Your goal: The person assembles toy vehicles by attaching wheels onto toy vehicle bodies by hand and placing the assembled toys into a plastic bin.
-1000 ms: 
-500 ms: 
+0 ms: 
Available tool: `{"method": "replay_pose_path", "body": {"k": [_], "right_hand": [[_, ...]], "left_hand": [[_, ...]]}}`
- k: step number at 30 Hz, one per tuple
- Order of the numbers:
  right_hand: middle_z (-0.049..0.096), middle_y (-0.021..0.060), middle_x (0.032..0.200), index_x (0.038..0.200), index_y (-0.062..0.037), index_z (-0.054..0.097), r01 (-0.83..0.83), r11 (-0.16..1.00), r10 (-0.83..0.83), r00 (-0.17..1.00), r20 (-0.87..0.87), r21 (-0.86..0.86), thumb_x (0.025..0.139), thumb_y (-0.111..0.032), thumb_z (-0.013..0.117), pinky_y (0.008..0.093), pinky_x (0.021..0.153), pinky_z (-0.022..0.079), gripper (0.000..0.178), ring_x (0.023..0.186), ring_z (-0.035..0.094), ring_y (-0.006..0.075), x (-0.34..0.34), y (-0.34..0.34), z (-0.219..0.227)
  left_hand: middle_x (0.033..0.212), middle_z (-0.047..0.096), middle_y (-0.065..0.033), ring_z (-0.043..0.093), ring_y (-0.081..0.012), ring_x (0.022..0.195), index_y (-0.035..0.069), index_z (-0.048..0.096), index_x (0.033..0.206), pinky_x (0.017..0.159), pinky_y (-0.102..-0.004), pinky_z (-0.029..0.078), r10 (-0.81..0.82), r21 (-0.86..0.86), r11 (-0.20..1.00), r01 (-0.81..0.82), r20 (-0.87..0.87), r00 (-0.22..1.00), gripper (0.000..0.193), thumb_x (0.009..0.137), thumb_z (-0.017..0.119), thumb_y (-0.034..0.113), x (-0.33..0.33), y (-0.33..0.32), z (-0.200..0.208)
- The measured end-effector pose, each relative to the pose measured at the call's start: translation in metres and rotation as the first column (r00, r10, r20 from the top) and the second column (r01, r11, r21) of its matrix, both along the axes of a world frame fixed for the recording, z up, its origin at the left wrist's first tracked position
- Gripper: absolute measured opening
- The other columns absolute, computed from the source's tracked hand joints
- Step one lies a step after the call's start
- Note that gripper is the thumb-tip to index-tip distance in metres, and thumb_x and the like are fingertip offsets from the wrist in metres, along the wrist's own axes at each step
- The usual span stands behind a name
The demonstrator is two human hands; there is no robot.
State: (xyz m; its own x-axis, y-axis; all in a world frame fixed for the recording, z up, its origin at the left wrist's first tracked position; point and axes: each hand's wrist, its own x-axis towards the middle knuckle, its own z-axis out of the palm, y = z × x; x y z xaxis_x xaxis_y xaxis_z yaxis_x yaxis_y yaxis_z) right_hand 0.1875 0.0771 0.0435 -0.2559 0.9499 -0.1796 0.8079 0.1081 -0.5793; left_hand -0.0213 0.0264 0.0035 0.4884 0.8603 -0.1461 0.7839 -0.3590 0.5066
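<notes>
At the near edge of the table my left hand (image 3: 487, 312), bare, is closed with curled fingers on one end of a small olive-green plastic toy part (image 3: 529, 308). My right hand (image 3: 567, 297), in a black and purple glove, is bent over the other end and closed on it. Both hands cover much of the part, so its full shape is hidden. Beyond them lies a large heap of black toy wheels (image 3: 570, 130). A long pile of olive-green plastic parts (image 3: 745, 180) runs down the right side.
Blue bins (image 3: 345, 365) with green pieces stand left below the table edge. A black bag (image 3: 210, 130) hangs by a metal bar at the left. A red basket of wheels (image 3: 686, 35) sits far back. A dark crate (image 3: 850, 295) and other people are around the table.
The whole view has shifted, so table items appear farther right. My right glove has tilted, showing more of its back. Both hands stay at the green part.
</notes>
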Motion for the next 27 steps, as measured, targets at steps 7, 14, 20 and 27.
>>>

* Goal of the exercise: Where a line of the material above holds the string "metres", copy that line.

* Result:
- The measured end-effector pose, each relative to the pose measured at the call's start: translation in metres and rotation as the first column (r00, r10, r20 from the top) and the second column (r01, r11, r21) of its matrix, both along the axes of a world frame fixed for the recording, z up, its origin at the left wrist's first tracked position
- Note that gripper is the thumb-tip to index-tip distance in metres, and thumb_x and the like are fingertip offsets from the wrist in metres, along the wrist's own axes at each step

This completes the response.